Is there a ‘silent epidemic’ of loneliness today? The Commission on Loneliness, initially set up by the murdered MP Jo Cox, was launched in January with claims that it affects at least 1 in 5 of us, and can lead to depression, stroke, heart disease, high blood pressure and the onset of dementia. Britain has even been described by researchers as the ‘loneliness capital of Europe’. According to Sue Bourne, who’s documentary Age of Loneliness was broadcast last year, experiences like ‘losing your job or constantly having to move for work makes you rootless’. For all our so-called ‘friends’ on social media more of us live alone than ever before.
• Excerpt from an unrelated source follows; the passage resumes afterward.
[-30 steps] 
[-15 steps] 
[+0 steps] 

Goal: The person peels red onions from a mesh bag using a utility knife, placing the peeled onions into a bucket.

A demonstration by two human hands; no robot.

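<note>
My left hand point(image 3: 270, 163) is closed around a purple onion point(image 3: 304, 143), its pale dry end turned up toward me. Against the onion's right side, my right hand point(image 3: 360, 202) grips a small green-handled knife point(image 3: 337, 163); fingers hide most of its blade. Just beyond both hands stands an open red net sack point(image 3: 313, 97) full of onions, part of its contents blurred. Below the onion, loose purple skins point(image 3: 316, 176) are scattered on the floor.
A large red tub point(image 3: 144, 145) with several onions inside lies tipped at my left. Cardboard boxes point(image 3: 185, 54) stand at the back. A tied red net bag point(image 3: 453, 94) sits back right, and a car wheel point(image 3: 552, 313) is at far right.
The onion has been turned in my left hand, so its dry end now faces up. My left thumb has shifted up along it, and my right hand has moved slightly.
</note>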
The breakdown of marriages can mean the loss of wider social networks and of a sense of what the future might hold. New mothers cut off from the support of family can also feel alone, and stranded with only demanding children for company. The young are lonely according to recent research, with leaving home – especially for students – an upsetting time. While Bourne argues that volunteering initiatives have a role to play in ‘creating new support networks to replace the traditional ones we’ve now lost’, is there anything worse than having to endure the enforced civility of well-meaning befrienders when all you really want is to be left alone?
The ‘cure for loneliness’ is not so much about meeting other people as about ‘learning how to befriend yourself’ argues Olivia Laing, author of The Lonely City. That and recognising the ‘larger forces of stigma and exclusion’. She’s only half right. In recent months we’ve heard little else from the young Royals than their ‘awareness’ campaigning, with government, about their and our mental health, prompting an irritated Katie Hopkins to suggest they ‘put a sock in it’. The emotional correctness of being told not to bottle-up our problems, and instead wear our proverbial hearts on our sleeves like their late mother, is indicative of where official campaigns to make us talk about our problems can lead.
It seems to me that the new high profile for loneliness instead of being an opportunity to examine the psychological impact of social fragmentation and the breakdown of community that is such a feature of modern life, is instead being used as Laing describes it, to homogenise and gentrify the emotions, and to reduce ‘difficult feelings’ such as ‘depression, anxiety, loneliness, rage’ to a health problem.
Turning loneliness into a mental health problem ignores the positive side to being alone, which more of us are able to experience as a consequence of living longer, more affluent and mobile lives. The experience of leaving home, getting a job or going to university in a new town, used to be exciting prospects full of the promise of independence, money, academic study or wild parties; not, as is increasingly the case, with isolation, emotional and mental health problems, and an excess of introspection. Surely there is something to be said for the quiet and contemplation that comes with solitude; and enjoying one’s own company.
But still we shouldn’t ignore the fact that Individuals have increasingly turned in on themselves as a therapeutic ethos has taken hold. There is a fearfulness of engagement with others, of commitment to relationships; and an absence of a social framework within which to engage with others. The demise of the family, church, workplace, the pub and the working men’s clubs, as places where people can meet, find meaning, socialise and share of themselves is as much a consequence of this as it is its cause. These institutions of the past reflected the way people used to live their lives. It is perhaps only in the creation of new solidarities emerging organically from our attempts to re-engage with each other, that the problem of loneliness will be tackled?
The social policy forum were discussing ‘Are we getting lonelier?’